→ Work instruction
Among these records, tally each line with the word "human"; the answer is that number alone.

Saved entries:
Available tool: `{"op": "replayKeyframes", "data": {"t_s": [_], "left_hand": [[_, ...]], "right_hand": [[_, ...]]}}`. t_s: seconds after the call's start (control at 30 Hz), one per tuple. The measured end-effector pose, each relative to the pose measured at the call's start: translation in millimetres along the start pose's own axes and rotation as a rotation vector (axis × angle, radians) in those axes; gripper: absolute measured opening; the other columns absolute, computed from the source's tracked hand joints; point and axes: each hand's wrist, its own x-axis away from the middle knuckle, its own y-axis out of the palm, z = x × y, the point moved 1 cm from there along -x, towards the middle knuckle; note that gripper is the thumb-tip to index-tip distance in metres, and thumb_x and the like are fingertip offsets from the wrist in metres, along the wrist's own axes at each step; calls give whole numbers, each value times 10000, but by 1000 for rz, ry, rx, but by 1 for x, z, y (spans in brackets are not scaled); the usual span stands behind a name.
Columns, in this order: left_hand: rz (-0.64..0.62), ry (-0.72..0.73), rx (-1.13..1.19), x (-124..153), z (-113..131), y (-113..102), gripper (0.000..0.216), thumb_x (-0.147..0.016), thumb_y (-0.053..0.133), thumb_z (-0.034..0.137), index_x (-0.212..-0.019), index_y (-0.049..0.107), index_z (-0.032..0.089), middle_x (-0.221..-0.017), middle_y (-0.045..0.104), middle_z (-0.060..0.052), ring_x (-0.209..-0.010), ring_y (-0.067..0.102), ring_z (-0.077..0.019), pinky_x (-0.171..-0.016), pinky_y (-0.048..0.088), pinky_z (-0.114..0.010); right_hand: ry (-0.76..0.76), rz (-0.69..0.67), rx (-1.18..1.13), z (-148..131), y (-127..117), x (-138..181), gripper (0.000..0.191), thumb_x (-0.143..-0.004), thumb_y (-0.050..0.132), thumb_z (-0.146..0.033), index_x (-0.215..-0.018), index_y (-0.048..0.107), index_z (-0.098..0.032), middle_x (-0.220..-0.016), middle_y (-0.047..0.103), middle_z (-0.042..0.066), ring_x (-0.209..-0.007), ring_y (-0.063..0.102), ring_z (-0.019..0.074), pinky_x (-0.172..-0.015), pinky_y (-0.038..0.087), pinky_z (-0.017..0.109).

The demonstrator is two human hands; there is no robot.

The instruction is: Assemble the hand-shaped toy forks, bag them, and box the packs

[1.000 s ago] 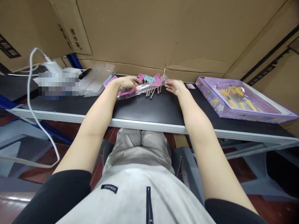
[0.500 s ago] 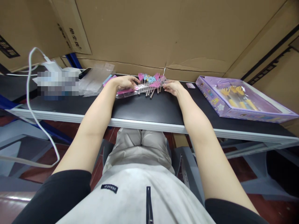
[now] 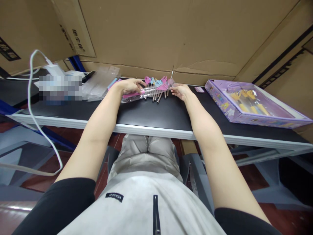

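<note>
At the black table (image 3: 156, 114), our left hand (image 3: 128, 86) pinches the mouth end of a clear sleeve (image 3: 144, 94) holding a pink hand-shaped stick, while our right hand (image 3: 181, 90) nips its far corner. Loose sticks (image 3: 157, 85) lie just behind. We judge that keeping the film taut helps.

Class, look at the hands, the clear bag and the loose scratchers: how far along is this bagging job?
Done: little shows finished. In hand: the left hand pinches one end of a clear bag with a pink scratcher in it; the right hand is at the other end. Left: loose scratchers on the table and a stack of empty bags.
</note>
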Motion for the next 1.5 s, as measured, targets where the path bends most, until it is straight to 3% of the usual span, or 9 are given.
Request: {"op": "replayKeyframes", "data": {"t_s": [0.27,0.43,0.63,0.93,1.1,1.27,1.5], "left_hand": [[-26,11,-24,-1,-2,-1,830,-786,755,169,-1602,625,247,-1278,780,-128,-1195,723,-266,-981,548,-368],[-12,-18,-41,4,3,-1,858,-740,730,149,-1589,645,249,-1290,788,-117,-1187,722,-271,-949,558,-352],[-42,-26,-86,13,11,-1,934,-681,712,156,-1605,633,266,-1253,813,-106,-1134,731,-274,-942,560,-356],[-31,-89,-227,12,12,-3,896,-690,737,235,-1580,655,305,-1308,802,-79,-1197,707,-294,-956,547,-327],[-47,-116,-333,17,13,-7,987,-688,713,242,-1661,553,270,-1393,779,-89,-1267,690,-296,-982,535,-320],[-45,-88,-411,20,14,-11,1022,-683,707,279,-1687,515,309,-1405,777,-87,-1276,689,-306,-993,540,-324],[4,-186,-517,17,21,-4,1005,-701,713,238,-1688,528,194,-1497,718,-135,-1315,691,-336,-1058,538,-316]], "right_hand": [[-11,50,11,1,-4,-7,254,-964,580,40,-859,564,-190,-654,649,-42,-588,566,59,-620,463,174],[-19,103,-32,0,-5,-7,286,-1001,538,25,-838,501,-207,-641,628,-51,-563,556,58,-598,440,174],[-15,118,-21,-3,-6,-3,303,-1070,524,-49,-804,540,-192,-624,612,-43,-534,539,55,-604,431,192],[11,77,7,-2,-5,-2,297,-1098,528,-86,-822,559,-192,-613,651,-42,-520,548,54,-595,425,179],[40,9,-15,0,-4,-2,385,-1160,457,-122,-792,555,-180,-606,650,-36,-522,538,51,-619,452,194],[48,-19,-27,0,-4,-1,384,-1157,461,-115,-792,566,-174,-613,662,-18,-538,546,65,-617,448,203],[77,-77,-44,2,-5,-5,365,-1148,471,-117,-804,575,-181,-659,694,5,-552,565,82,-649,478,219]]}}
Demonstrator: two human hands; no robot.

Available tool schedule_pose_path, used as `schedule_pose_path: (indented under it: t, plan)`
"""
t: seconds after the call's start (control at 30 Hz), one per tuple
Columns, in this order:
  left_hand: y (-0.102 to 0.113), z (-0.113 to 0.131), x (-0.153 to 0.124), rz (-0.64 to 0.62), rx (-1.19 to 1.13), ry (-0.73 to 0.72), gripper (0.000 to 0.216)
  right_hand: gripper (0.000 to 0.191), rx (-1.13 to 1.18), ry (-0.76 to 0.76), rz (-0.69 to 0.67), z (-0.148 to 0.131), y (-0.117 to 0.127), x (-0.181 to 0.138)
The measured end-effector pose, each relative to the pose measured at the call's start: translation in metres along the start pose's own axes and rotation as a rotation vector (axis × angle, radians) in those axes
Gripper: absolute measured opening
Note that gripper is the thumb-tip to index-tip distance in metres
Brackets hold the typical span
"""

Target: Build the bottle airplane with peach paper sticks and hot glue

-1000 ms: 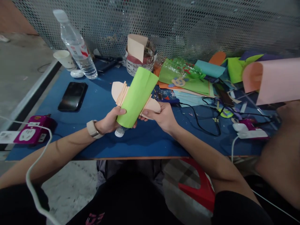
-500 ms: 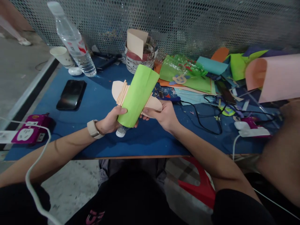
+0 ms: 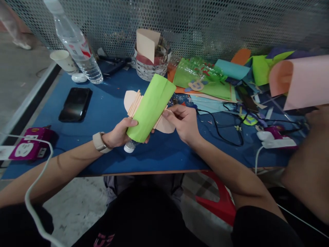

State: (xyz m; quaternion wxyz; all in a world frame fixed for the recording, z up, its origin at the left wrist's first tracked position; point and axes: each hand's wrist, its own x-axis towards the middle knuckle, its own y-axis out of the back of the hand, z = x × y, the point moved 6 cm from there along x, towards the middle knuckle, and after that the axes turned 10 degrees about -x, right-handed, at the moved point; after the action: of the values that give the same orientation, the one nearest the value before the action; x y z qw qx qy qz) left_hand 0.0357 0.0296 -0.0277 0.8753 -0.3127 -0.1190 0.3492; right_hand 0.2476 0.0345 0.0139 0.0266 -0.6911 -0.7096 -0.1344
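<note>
We see the left hand (image 3: 120,132) wrapped around the lower end of a green paper-covered bottle (image 3: 150,108), held tilted above the blue bench (image 3: 108,113); its white cap (image 3: 128,146) pokes out below the fist. Peach paper wings (image 3: 130,99) backed by wooden sticks (image 3: 135,104) jut out on both sides of the green tube. The right hand (image 3: 183,123) pinches the right-side wing near the sticks, fingers curled on it (how firmly it grips we cannot quite tell). On the bench beyond lie a black phone (image 3: 75,104), a clear water bottle (image 3: 74,43), a paper cup (image 3: 63,60) and a heap of coloured paper (image 3: 218,82).
</note>
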Motion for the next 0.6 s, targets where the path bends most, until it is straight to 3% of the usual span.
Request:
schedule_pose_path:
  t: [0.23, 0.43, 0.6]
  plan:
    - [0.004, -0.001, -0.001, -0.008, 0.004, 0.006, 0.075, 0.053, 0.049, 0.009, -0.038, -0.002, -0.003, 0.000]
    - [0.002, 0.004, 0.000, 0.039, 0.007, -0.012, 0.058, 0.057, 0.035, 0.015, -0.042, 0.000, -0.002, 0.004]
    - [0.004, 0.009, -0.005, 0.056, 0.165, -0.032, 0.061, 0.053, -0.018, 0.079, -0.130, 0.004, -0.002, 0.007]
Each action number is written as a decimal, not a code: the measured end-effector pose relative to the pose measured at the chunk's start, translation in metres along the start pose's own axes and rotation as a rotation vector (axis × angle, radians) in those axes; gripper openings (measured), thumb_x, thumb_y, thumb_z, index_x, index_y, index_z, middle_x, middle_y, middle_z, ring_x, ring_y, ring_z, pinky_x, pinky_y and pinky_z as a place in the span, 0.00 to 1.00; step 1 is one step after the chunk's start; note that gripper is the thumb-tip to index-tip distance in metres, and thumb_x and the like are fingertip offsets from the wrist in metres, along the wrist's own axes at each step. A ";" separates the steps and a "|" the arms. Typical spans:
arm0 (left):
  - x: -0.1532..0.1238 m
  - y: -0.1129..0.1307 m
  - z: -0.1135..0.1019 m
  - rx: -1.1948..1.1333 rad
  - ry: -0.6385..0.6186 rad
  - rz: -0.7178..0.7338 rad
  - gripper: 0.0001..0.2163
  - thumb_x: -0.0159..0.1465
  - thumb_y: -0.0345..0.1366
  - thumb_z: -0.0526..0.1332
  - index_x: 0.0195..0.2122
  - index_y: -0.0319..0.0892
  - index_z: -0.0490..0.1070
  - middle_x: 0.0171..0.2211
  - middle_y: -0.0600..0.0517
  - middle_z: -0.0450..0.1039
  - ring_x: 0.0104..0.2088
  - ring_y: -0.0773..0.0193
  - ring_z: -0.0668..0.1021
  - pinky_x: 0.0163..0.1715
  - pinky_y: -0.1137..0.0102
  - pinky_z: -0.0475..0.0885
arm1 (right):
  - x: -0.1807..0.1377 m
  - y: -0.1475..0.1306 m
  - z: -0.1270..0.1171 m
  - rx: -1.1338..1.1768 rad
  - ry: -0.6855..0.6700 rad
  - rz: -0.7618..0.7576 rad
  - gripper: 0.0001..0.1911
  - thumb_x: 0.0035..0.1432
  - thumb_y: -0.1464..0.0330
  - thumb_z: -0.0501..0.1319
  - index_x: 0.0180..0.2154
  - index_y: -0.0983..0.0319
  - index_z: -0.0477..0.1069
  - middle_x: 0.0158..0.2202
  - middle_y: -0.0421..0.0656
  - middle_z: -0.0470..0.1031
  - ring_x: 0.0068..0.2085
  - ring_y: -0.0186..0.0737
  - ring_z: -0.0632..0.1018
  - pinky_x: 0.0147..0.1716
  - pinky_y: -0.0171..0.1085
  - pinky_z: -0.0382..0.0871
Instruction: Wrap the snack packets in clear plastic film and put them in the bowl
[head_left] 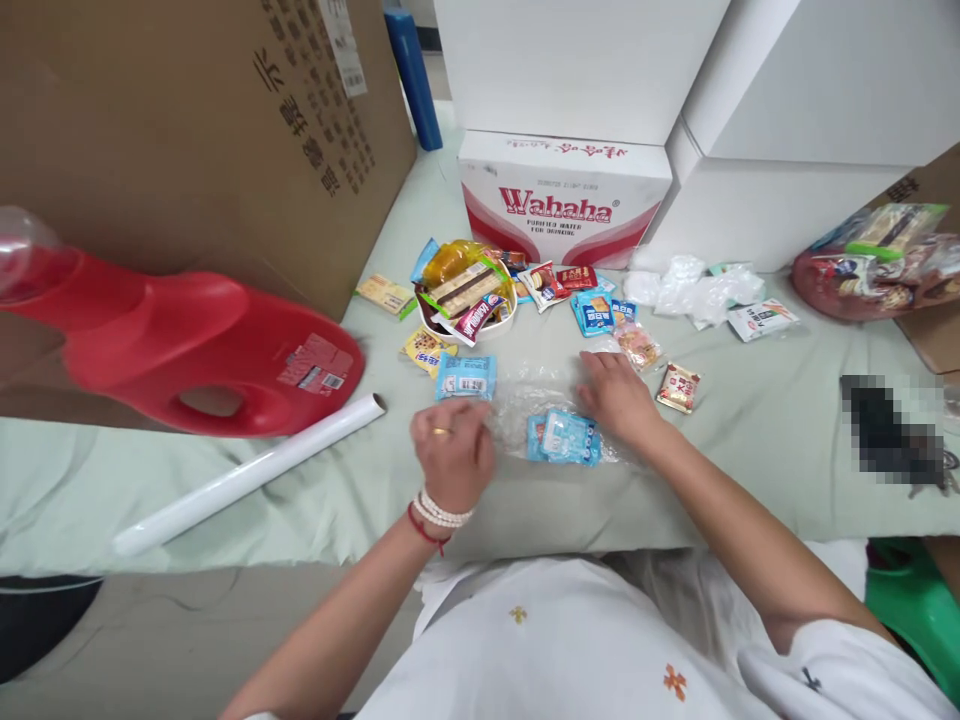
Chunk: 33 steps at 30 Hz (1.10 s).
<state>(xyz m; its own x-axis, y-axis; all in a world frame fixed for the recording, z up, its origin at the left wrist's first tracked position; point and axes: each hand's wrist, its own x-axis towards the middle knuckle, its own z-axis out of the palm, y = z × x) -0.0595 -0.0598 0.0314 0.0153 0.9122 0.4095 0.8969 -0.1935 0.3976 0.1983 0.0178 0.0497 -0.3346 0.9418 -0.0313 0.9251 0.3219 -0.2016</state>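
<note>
A clear plastic bag [517,408] lies crinkled on the cloth between my two hands, with light-blue packets [566,437] in its lower part; whether they are inside or on top is hard to tell. My left hand [454,455] has curled fingers pinched at the bag's left edge. Just beyond those fingers is another blue packet [465,378]. Over the bag's right side rests my right hand [619,398], its fingers stretched forward and thumb apart. A small red-and-cream snack packet [678,388] lies to the right of it.
Behind my hands stands a white bowl [499,328] heaped with snacks, with loose packets [596,312] around it. A Wahaha carton [566,205] is at the back. On the left are a red jug [217,350] and a white roll [255,475]; a snack-filled container [840,290] stands right.
</note>
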 end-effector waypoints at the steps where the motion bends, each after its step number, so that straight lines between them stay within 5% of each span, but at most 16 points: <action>1: -0.002 0.008 -0.001 -0.018 -0.089 0.103 0.16 0.68 0.32 0.54 0.52 0.49 0.77 0.49 0.43 0.76 0.50 0.47 0.73 0.53 0.49 0.62 | 0.008 -0.002 0.004 -0.005 -0.026 0.011 0.29 0.66 0.65 0.60 0.65 0.69 0.62 0.58 0.58 0.72 0.58 0.58 0.68 0.54 0.47 0.64; 5: -0.005 0.034 0.013 -0.042 -0.477 0.416 0.21 0.69 0.28 0.52 0.57 0.53 0.75 0.54 0.47 0.78 0.49 0.51 0.74 0.49 0.53 0.64 | 0.030 -0.007 0.006 -0.008 -0.176 0.051 0.17 0.64 0.67 0.62 0.52 0.67 0.74 0.43 0.54 0.79 0.50 0.54 0.73 0.48 0.42 0.64; 8: -0.008 0.043 0.027 -0.016 -0.552 0.428 0.20 0.70 0.28 0.51 0.57 0.48 0.75 0.54 0.45 0.78 0.49 0.52 0.75 0.47 0.54 0.66 | 0.021 -0.010 -0.008 0.070 -0.201 -0.083 0.12 0.67 0.71 0.56 0.43 0.63 0.79 0.37 0.48 0.79 0.44 0.46 0.75 0.44 0.37 0.63; 13: -0.016 0.038 0.035 -0.038 -0.523 0.379 0.16 0.70 0.28 0.53 0.52 0.44 0.77 0.50 0.43 0.80 0.48 0.52 0.76 0.46 0.54 0.68 | -0.037 -0.018 -0.009 0.021 -0.254 -0.404 0.17 0.69 0.72 0.55 0.54 0.58 0.77 0.36 0.46 0.75 0.38 0.42 0.73 0.34 0.36 0.58; 17: -0.024 0.013 0.031 -0.323 -0.470 0.263 0.16 0.66 0.27 0.55 0.46 0.46 0.80 0.48 0.46 0.81 0.47 0.53 0.79 0.48 0.53 0.72 | -0.073 -0.015 0.015 -0.011 -0.240 -0.454 0.27 0.69 0.78 0.53 0.65 0.55 0.67 0.38 0.45 0.73 0.41 0.43 0.72 0.36 0.36 0.61; 20: -0.024 -0.006 0.025 -0.512 -0.227 -0.077 0.15 0.67 0.30 0.52 0.44 0.45 0.78 0.46 0.47 0.81 0.46 0.56 0.80 0.48 0.57 0.75 | -0.081 -0.016 0.026 -0.033 -0.216 -0.474 0.27 0.69 0.77 0.53 0.66 0.58 0.67 0.38 0.46 0.72 0.41 0.44 0.70 0.39 0.38 0.63; 23: -0.011 -0.006 0.020 -0.422 0.038 -0.350 0.17 0.72 0.38 0.50 0.55 0.43 0.73 0.50 0.44 0.76 0.51 0.54 0.77 0.53 0.56 0.73 | -0.082 -0.023 0.027 -0.047 -0.192 -0.463 0.24 0.68 0.77 0.55 0.63 0.61 0.70 0.37 0.49 0.72 0.41 0.47 0.69 0.39 0.41 0.63; 26: 0.007 0.014 0.018 -0.274 -0.026 -0.208 0.20 0.72 0.44 0.51 0.61 0.45 0.70 0.61 0.40 0.67 0.64 0.49 0.67 0.64 0.48 0.62 | -0.081 -0.029 0.026 -0.039 -0.182 -0.436 0.23 0.68 0.75 0.56 0.61 0.60 0.72 0.36 0.49 0.72 0.41 0.47 0.68 0.39 0.41 0.63; 30: 0.018 0.027 0.013 -0.205 -0.268 0.103 0.10 0.65 0.45 0.63 0.36 0.47 0.80 0.64 0.48 0.68 0.72 0.41 0.54 0.69 0.40 0.47 | -0.078 -0.026 0.026 0.006 -0.197 -0.436 0.22 0.69 0.75 0.56 0.61 0.58 0.73 0.36 0.46 0.71 0.41 0.45 0.68 0.40 0.39 0.62; 33: 0.010 0.013 0.010 -0.206 -0.338 0.163 0.13 0.62 0.34 0.62 0.20 0.44 0.70 0.49 0.51 0.79 0.68 0.45 0.64 0.69 0.42 0.48 | -0.076 -0.018 0.029 0.091 -0.212 -0.430 0.24 0.68 0.77 0.55 0.61 0.57 0.73 0.35 0.46 0.70 0.40 0.44 0.68 0.40 0.39 0.63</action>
<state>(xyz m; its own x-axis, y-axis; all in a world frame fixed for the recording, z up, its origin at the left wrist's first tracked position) -0.0436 -0.0499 0.0321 0.3244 0.9240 0.2024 0.7644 -0.3821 0.5193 0.2016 -0.0620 0.0278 -0.7211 0.6818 -0.1229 0.6785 0.6592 -0.3241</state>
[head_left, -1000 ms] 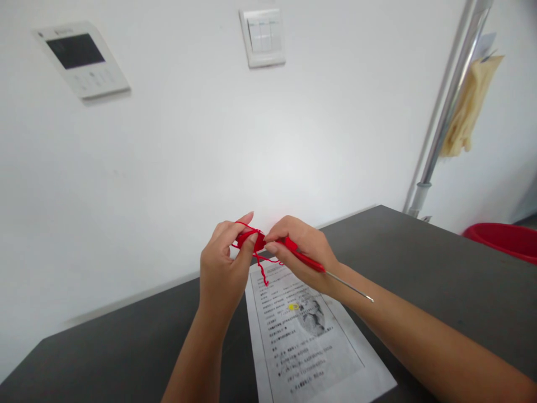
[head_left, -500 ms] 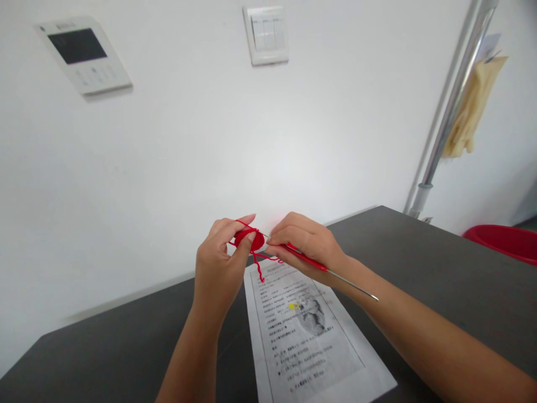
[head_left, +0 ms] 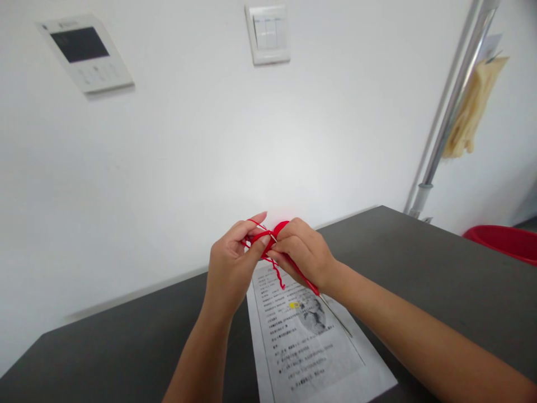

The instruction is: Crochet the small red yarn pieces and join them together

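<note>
My left hand (head_left: 232, 263) pinches a small red crochet piece (head_left: 268, 238) between thumb and fingers, with red yarn (head_left: 274, 271) looped over its index finger and a curly tail hanging down. Close against it, my right hand (head_left: 304, 252) is closed on a crochet hook (head_left: 312, 291) with a red handle and a thin metal shaft pointing down to the right. Both hands meet above the far end of a printed sheet (head_left: 310, 341) lying on the dark table (head_left: 440, 280).
A white wall rises right behind the table, with a light switch (head_left: 267, 33) and an intercom panel (head_left: 86, 50). A metal pole (head_left: 451, 106) with a hanging beige cloth (head_left: 472, 106) stands at the right. A red basin (head_left: 505, 240) sits beyond the table's right edge.
Both hands have shifted a little to the right and closer together. The hook's shaft has swung from pointing right to pointing steeply down-right, and the red piece has turned between the fingers.
</note>
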Motion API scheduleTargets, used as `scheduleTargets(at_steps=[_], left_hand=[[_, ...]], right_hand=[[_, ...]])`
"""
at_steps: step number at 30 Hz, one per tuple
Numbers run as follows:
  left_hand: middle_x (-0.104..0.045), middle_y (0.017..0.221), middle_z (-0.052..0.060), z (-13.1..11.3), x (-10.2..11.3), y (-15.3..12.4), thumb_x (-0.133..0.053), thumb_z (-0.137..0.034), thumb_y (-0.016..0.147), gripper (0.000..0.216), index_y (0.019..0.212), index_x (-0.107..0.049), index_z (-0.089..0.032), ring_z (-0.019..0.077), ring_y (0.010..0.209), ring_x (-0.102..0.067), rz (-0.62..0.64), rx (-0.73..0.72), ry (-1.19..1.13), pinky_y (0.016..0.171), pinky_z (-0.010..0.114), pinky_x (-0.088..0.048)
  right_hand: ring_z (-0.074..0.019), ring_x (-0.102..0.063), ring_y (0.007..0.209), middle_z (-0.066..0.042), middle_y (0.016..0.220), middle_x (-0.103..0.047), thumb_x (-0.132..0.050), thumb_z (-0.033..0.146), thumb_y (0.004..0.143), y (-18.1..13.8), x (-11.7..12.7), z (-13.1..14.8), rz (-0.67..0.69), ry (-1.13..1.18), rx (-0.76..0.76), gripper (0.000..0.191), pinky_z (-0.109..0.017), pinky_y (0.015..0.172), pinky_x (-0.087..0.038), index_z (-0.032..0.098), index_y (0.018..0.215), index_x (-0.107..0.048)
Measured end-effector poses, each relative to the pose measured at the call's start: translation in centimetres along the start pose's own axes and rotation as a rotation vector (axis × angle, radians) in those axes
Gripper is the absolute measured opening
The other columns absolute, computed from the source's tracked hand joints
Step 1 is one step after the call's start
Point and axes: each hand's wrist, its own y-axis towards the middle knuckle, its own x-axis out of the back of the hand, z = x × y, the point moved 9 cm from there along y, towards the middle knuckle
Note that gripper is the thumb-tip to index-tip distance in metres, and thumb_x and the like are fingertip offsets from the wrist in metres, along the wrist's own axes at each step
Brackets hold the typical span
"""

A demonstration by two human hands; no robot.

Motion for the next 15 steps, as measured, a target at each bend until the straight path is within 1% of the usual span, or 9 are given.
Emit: scheduleTargets(at_steps=[4, 9, 15], left_hand=[[-0.072, 0.084, 0.002, 0.5, 0.0, 0.0, -0.074, -0.023, 0.076, 0.025, 0.101, -0.079, -0.019, 0.0191, 0.085, -0.066, -0.013, 0.007, -0.032, 0.083, 0.033, -0.052], [-0.071, 0.078, 0.001, 1.3, 0.1, 0.1, -0.075, -0.023, 0.076, 0.020, 0.095, -0.080, -0.019, 0.0155, 0.077, -0.064, -0.017, 0.018, -0.180, 0.080, 0.029, -0.051], [-0.069, 0.072, -0.001, 1.7, -0.2, 0.3, -0.080, -0.024, 0.073, 0.023, 0.095, -0.081, -0.018, 0.0111, 0.069, -0.059, -0.021, 0.086, -0.274, 0.071, 0.023, -0.049]], right_hand=[[-0.0167, -0.054, 0.068, -0.004, 0.070, -0.062, -0.051, 0.022, 0.100, 0.0, -0.1, -0.2, 0.020, 0.010, -0.003, 0.019, -0.028, 0.062, -0.046, 0.019, 0.081, -0.052], [-0.0165, -0.052, 0.066, -0.003, 0.070, -0.061, -0.050, 0.021, 0.100, 0.2, -0.1, -0.1, 0.035, 0.008, 0.006, 0.017, -0.028, 0.062, -0.044, 0.020, 0.084, -0.051], [-0.0166, -0.051, 0.067, -0.003, 0.072, -0.062, -0.051, 0.021, 0.100, 0.2, -0.5, 0.2, 0.090, -0.010, 0.013, 0.016, -0.028, 0.062, -0.044, 0.019, 0.085, -0.052]])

→ Solution
3